*What the task asks*
Return the stretch from the line with "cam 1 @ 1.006" through the line with "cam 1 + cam" in the data below, character for character, skipping all pictures.

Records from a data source
# # # # # # #

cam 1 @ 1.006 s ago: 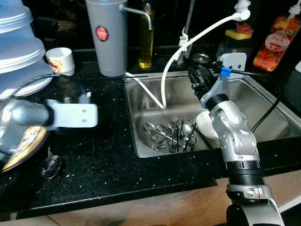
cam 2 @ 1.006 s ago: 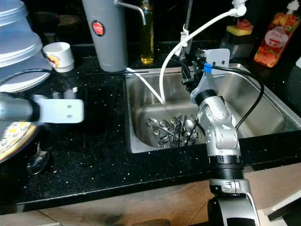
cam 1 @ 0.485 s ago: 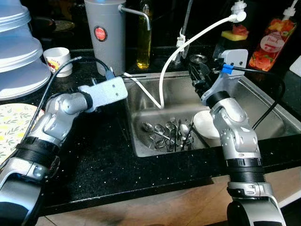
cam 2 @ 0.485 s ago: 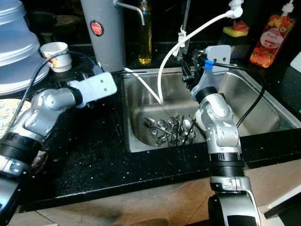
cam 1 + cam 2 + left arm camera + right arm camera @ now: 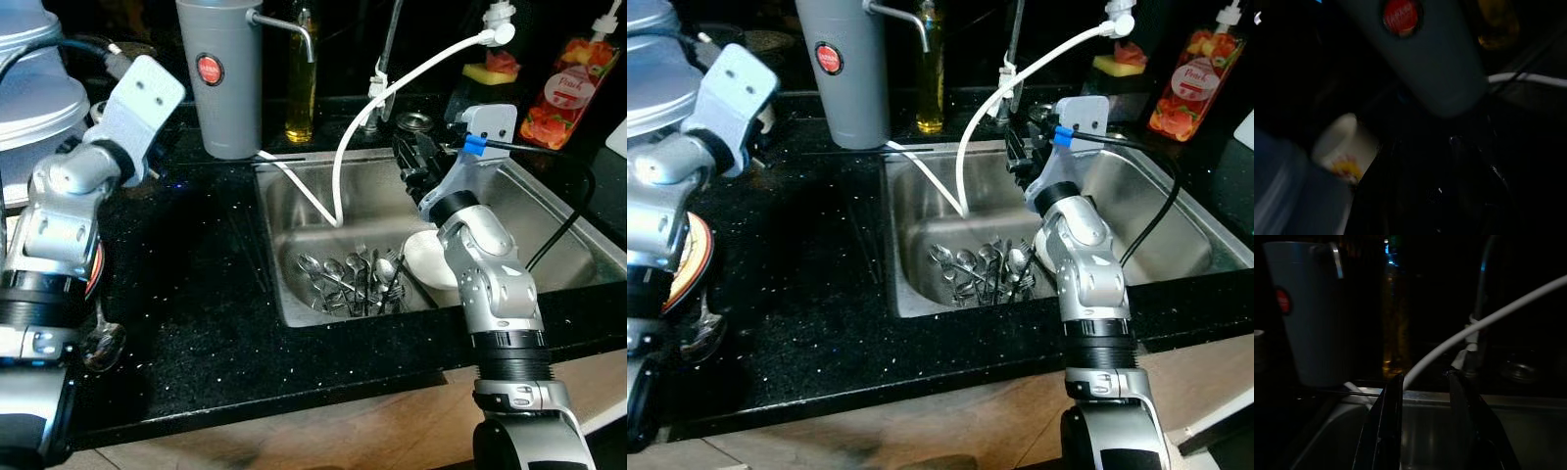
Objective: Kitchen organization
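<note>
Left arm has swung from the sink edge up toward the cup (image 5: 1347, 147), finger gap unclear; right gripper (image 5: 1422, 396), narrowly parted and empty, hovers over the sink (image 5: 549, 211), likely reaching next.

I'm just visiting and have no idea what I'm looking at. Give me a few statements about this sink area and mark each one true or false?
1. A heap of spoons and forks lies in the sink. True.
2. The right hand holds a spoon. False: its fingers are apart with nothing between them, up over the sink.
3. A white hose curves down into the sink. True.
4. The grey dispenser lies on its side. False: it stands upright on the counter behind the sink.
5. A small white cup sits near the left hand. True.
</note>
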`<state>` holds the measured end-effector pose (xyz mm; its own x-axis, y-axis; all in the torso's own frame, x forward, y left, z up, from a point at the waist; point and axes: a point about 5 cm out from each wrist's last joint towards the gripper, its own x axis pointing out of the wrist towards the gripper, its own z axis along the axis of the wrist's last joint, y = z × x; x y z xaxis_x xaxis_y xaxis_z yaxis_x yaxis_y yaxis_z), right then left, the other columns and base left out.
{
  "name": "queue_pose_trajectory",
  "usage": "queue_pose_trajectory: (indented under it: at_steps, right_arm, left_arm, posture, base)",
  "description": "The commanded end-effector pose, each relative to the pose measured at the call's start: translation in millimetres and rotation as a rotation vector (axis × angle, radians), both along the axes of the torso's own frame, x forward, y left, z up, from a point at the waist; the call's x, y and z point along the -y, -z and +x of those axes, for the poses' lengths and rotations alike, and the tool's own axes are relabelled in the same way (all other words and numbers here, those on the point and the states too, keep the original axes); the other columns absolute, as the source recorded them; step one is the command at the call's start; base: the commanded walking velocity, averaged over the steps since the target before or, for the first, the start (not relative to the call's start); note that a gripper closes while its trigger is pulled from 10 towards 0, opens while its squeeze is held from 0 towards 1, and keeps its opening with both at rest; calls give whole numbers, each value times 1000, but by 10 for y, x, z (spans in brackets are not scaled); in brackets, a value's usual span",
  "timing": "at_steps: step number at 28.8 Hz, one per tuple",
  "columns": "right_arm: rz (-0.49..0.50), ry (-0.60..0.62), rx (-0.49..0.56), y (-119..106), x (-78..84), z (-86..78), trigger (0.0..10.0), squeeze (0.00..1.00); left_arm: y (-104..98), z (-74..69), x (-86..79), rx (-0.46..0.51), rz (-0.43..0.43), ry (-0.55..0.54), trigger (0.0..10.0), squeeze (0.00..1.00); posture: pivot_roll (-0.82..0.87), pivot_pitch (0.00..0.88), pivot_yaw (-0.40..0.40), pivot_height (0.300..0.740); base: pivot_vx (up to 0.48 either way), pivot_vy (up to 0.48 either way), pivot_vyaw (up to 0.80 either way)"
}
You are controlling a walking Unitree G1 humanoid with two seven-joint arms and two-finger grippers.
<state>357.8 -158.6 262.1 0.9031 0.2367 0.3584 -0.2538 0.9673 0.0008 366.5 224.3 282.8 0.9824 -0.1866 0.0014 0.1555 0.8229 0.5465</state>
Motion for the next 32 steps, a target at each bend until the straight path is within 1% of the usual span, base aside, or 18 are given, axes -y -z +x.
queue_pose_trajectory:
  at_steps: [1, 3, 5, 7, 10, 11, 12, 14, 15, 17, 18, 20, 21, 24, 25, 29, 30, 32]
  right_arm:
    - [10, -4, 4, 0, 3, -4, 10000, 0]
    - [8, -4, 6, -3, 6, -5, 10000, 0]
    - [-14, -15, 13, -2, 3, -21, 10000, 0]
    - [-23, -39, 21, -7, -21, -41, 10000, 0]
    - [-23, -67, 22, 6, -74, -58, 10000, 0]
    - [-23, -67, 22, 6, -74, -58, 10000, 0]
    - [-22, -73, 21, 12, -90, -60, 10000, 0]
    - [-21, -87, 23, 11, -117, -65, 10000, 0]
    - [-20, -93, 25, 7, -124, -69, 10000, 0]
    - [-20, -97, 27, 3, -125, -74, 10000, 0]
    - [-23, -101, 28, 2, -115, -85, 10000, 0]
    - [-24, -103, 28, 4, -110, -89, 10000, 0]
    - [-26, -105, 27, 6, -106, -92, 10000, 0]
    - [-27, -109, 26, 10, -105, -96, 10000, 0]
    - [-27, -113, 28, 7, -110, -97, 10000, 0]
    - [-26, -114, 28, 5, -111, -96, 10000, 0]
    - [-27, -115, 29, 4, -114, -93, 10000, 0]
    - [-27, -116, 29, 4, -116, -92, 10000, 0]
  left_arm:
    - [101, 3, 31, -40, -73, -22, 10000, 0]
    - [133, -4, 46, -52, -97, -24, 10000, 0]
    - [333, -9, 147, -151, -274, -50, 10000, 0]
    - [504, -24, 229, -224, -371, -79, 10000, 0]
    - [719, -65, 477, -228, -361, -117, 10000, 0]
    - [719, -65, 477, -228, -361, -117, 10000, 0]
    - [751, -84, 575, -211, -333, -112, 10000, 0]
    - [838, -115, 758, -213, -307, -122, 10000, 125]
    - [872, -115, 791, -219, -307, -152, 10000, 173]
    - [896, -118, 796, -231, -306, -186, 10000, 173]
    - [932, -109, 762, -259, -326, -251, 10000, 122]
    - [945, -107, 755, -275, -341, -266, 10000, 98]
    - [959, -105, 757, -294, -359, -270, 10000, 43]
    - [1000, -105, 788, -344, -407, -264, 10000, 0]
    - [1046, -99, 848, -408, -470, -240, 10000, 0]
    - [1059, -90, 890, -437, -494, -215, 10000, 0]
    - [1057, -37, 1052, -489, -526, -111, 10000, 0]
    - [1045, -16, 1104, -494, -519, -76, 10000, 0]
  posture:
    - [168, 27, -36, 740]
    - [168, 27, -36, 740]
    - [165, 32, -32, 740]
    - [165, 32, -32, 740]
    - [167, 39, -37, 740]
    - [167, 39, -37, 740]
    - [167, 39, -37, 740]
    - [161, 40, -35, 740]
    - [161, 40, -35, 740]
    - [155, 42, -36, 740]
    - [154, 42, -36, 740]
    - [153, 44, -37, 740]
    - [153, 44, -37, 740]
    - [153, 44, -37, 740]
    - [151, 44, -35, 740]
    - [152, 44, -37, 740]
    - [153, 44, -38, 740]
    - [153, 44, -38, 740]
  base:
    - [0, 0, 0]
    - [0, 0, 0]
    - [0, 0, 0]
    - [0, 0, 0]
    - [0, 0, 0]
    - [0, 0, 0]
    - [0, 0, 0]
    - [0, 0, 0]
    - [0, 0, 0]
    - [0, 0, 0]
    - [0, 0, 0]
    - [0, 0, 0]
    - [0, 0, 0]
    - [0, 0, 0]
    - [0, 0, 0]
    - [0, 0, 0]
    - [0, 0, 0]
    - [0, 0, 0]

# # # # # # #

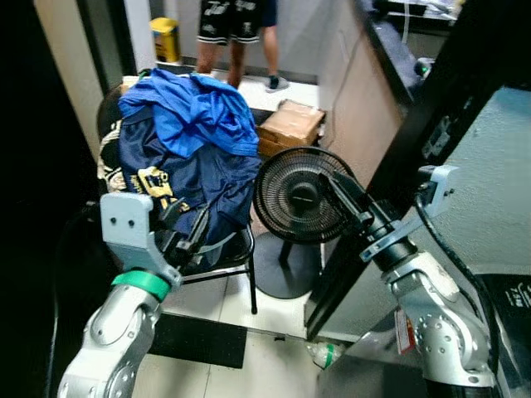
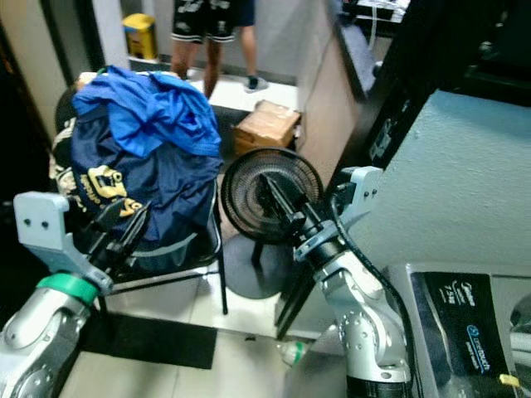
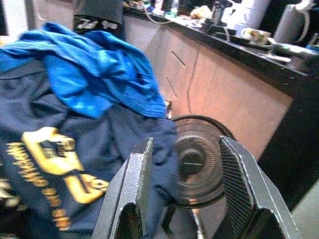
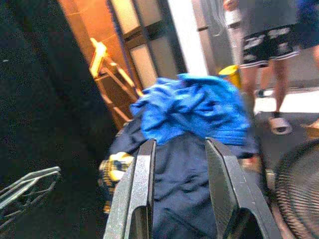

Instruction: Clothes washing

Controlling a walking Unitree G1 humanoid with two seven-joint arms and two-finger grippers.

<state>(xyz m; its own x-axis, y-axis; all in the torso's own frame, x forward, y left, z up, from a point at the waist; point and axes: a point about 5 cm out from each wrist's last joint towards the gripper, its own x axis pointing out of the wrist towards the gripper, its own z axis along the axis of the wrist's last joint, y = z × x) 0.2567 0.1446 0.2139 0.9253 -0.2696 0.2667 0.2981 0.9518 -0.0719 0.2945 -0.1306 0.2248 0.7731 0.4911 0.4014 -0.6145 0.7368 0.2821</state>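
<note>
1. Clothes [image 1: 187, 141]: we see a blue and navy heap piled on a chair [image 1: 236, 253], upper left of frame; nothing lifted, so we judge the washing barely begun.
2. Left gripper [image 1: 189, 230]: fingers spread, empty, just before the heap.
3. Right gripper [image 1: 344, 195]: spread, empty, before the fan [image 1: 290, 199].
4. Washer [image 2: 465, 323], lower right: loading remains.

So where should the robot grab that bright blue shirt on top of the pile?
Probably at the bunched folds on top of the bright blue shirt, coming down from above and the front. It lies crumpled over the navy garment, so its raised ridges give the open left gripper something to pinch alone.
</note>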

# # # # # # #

*Solution below*
cam 1 @ 1.006 s ago: 
cam 2 @ 1.006 s ago: 
cam 1 @ 0.485 s ago: 
cam 2 @ 0.485 s ago: 
cam 1 + cam 2 + left arm camera + right arm camera @ now: 

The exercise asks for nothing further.